While building its reputation as a leader in campus retailing, Barnes & Noble College has been examining the broader issue of how its 748 nationwide stores can further enhance its in-store offerings to benefit its campus partners. Key to that process has been an understanding of how the stores fit into the life of the campuses they serve, as Karen Sweeney, Vice President, Store Operations for Barnes & Noble College, explains. “If you think about the life cycle of that student, we’re there for freshmen orientation, we’re there for their first Rush, and we’re there to help them celebrate all the milestones through to graduation — and we’re still going to be part of the campus when they come back as alumni for homecoming and football games,” she says. That enviable position is hardly something Barnes & Noble College takes for granted, but rather fuels a determination to create in their bookstores a destination where the campus community visits often — and where it loves to shop.

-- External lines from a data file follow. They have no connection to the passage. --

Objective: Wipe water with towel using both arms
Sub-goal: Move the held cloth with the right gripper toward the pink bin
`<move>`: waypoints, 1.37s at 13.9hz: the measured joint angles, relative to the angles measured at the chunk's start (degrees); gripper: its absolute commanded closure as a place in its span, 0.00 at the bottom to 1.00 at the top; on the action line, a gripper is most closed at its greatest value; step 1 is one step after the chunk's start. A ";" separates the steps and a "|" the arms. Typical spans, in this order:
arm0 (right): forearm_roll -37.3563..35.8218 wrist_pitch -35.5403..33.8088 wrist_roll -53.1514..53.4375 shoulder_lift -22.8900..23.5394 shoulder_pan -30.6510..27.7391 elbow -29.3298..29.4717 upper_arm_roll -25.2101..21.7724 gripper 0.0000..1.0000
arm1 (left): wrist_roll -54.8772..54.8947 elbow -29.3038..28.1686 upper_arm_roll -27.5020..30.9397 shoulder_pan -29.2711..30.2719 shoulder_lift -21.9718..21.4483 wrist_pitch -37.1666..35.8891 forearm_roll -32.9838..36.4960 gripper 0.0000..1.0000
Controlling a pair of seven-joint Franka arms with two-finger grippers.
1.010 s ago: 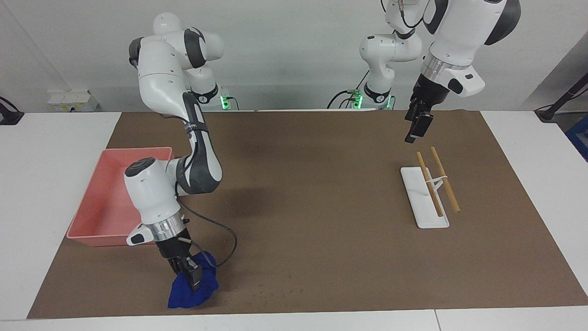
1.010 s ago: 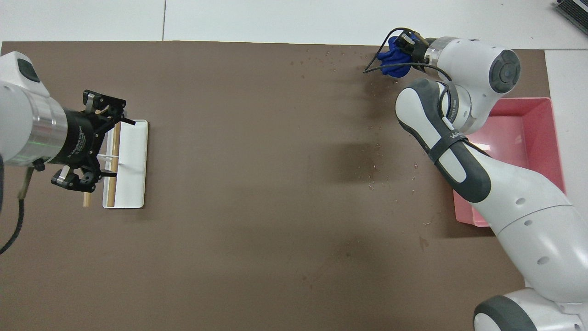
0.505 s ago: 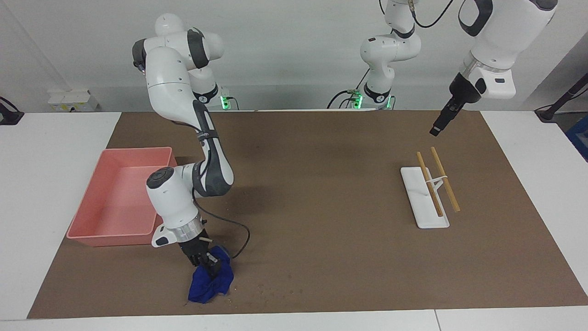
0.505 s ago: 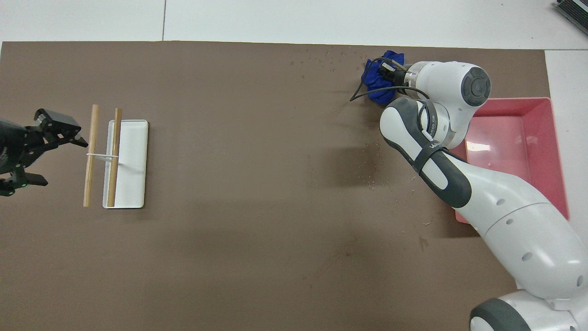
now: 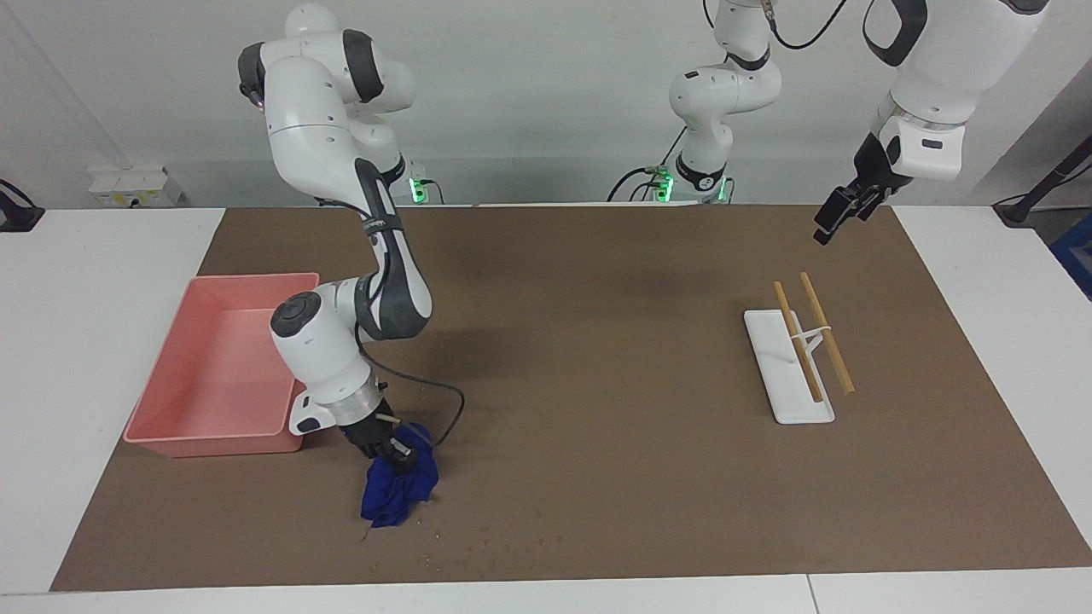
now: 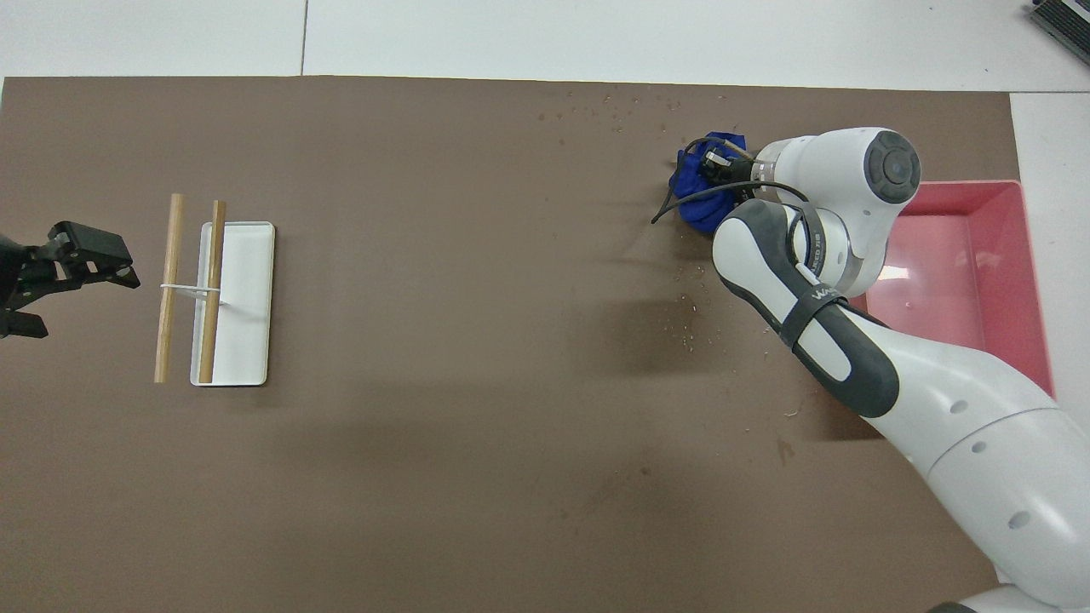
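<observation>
Cloth (image 5: 398,489) (image 6: 707,181) of deep blue is bunched in folds under the right claw (image 5: 395,452) (image 6: 714,164), which is pinched shut on its upper part while the lower folds lie on the brown mat (image 5: 597,358) (image 6: 426,340). The cloth is held at the part of the mat far from the robots, toward the right arm's end of the counter (image 5: 85,341) (image 6: 596,34). Tiny pale droplets (image 5: 486,537) (image 6: 626,106) are scattered on the mat just beside the claw, farther from the robots than it and toward the left arm's end; more specks (image 6: 691,298) are seen nearer to the robots than the claw. A black cable (image 5: 444,401) (image 6: 681,200) is looped from the right wrist beside the cloth. A pink tray (image 5: 171,375) (image 6: 1013,255) is set near the right claw, toward the right arm's end of the counter and slightly nearer to the robots.

The left claw (image 5: 838,213) (image 6: 64,272) is held up in the air over the edge of the mat at the left arm's end, well apart from the cloth; whether it is spread or pressed together cannot be told. Near it, closer to the middle of the counter, a flat white dish (image 5: 781,375) (image 6: 243,298) is laid on the mat, and two wooden sticks (image 5: 815,337) (image 6: 187,281), joined by a white band, are placed with one stick across the dish and the other just beside it on the mat.
</observation>
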 measured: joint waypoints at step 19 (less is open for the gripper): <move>0.04 -17.13 -4.45 -30.06 5.94 -38.84 0.22 1.00 | 18.62 7.81 0.21 -3.14 7.24 -2.02 4.26 0.00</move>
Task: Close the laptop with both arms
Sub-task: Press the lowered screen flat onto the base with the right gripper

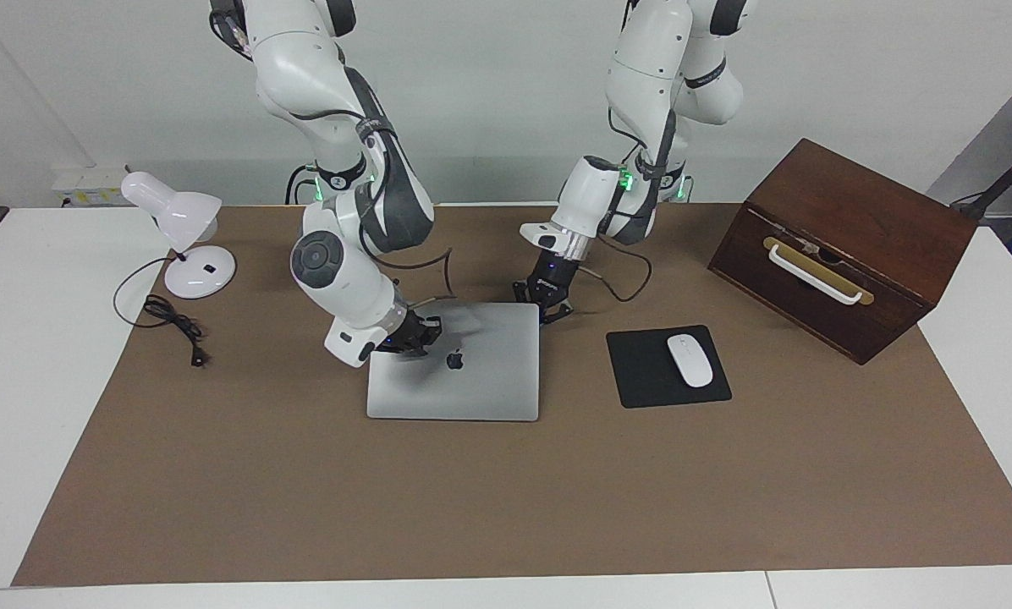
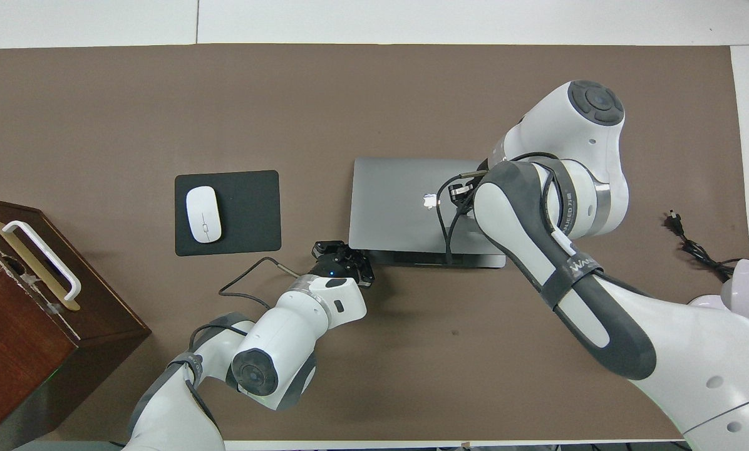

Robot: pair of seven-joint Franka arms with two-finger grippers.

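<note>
Facing view:
- Laptop (image 1: 464, 372): mid-mat, lid nearly flat, apple logo up. Lid looks almost down; whether fully seated can't tell from here.
- Right gripper (image 1: 410, 334): fingers shut, holding nothing, resting on the lid near the corner toward the right arm's end. Judged to be pressing, not gripping.
- Left gripper (image 1: 546, 302): shut, empty, at the laptop's corner nearest the robots, toward the left arm's end. Touching base or just beside: can't tell.
- Mouse pad (image 1: 641, 372) w/ mouse (image 1: 690, 360) on it, beside laptop toward left arm's end, apart from it.
- Wooden box (image 1: 844, 245) further toward that end, well apart.
- Lamp (image 1: 186, 241) + cord (image 1: 167, 313) toward right arm's end, well apart.

Overhead view:
- Laptop (image 2: 399, 200): a thin dark strip of base shows along the edge nearest the robots, so lid est. not quite shut, a sliver left.
- Right gripper: mostly hidden under its own arm; over the lid beside the logo.
- Left gripper (image 2: 343, 254): at the base corner, beside mouse pad (image 2: 249, 213) but clear of it.
- Mat (image 2: 99, 113) around the laptop holds nothing else close by.

Status: approx. done; remaining = final press-down, then both arms off. Obstructions: none seen; the right arm's cable hangs over the lid, minor snag risk.
</note>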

Understanding students’ needs, from the perspective of their shopping and social expectations, has been key to Barnes & Noble Colleges’ development as a campus hub. In fact, the company’s ongoing research panel has revealed that even the highly digitally-connected Millennial generation maintains a preference for the in-store shopping experience. Giving students more reasons to visit their campus bookstore — and more often — has instilled in managers a desire to constantly change things up at their stores, presenting an environment that is always relevant and constantly evolving. As a result, stores are continually testing new products and innovative merchandising ideas to bring new retail experiences to the college campus.
In the past, the company has successfully introduced cafés and convenience food items, technology and apparel, and a product category that particularly intrigued Lisa Mazzio, Director of Merchandise for Barnes & Noble College — health and beauty. “We’ve introduced brands like Clinique and Burt’s Bees in a number of our stores and those brands have performed well, but we’ve always believed there was a greater opportunity to grow the cosmetics sector,” she explains.
That curiosity has led to testing a new beauty-store-within-a-bookstore concept dubbed The Glossary. Designed to be an accessible and unique setting within the college store, The Glossary offers an invitation for customers to stop, try and test new products in a casual way rather than the more curated setting of the department store cosmetics counter. “The level of research Barnes & Noble College has put into this, and their understanding of how the college audience might respond to the category is impressive,” remarks Mark Scott, President & CEO of S. Mark Scott, a prestige health and beauty brands distributor who was instrumental in helping develop the concept.
Offering a range of high-fashion and on-trend brands such as Smashbox, Philosophy skincare, Bliss Spa products, Lipstick Queen and Butter London, the concept has been introduced in a limited number of stores as a test market to put another key product category within the reach of the college campus. “As we go forward, we want to be able to add, evolve and change the product mix in our Glossary stores to keep the destination fresh and exciting,” Mazzio says.
It’s an example of how the retailer, while still deeply-rooted in its academic mission to the campus, is also realizing a broader view of its role on campus. “We’re always listening to our customer,” says Barnes & Noble College’s Director of Consumer Marketing, Tamara Vostok, “and we’re always aiming to deliver exactly what they want.”
What students want is also a place of belonging on the campus, which is where the bookstore also plays an increasingly vital social function. With a string of successful in-store events such as VIP Nights and DeStress Fest events that tie the store firmly into the collective fabric of the university campus, the bookstore is emerging as a social hub in addition to its more traditional retail role. “We don’t want the store to be a place you visit to rent your textbooks and then return them at the end of the year,” Vostok explains. “What we’re creating is the idea of the store as a year-round destination with new and authentic reasons to come through our doors,” she says.
Just as important as what’s happening in-store is an understanding of the changing ways students like to pay for their purchases. In an acknowledgement of student preferences for more convenient check-outs for example, Barnes & Noble College now accepts all mobile wallet platforms such as Visa Checkout, Apple Pay and MasterCard Express for online purchases. Last year, Barnes & Noble College launched their Bookstore App, providing customers with even more ways to shop the store remotely.
Designing a store around the customer is a concept that Barnes & Noble College shoppers seem to appreciate. Recent research illustrates that 80 percent of students maintain that their bookstore has a good sense of what their needs are, while another 80 percent agree their campus bookstore is part of their community. “We look at it as a seamless experience that ties everything together,” explains Vostok. “We’re presenting a cohesive story that we can build through our digital channels, our in-store experience or even through a satellite pop-up location — you can interact with the store in any way you most prefer,” she says.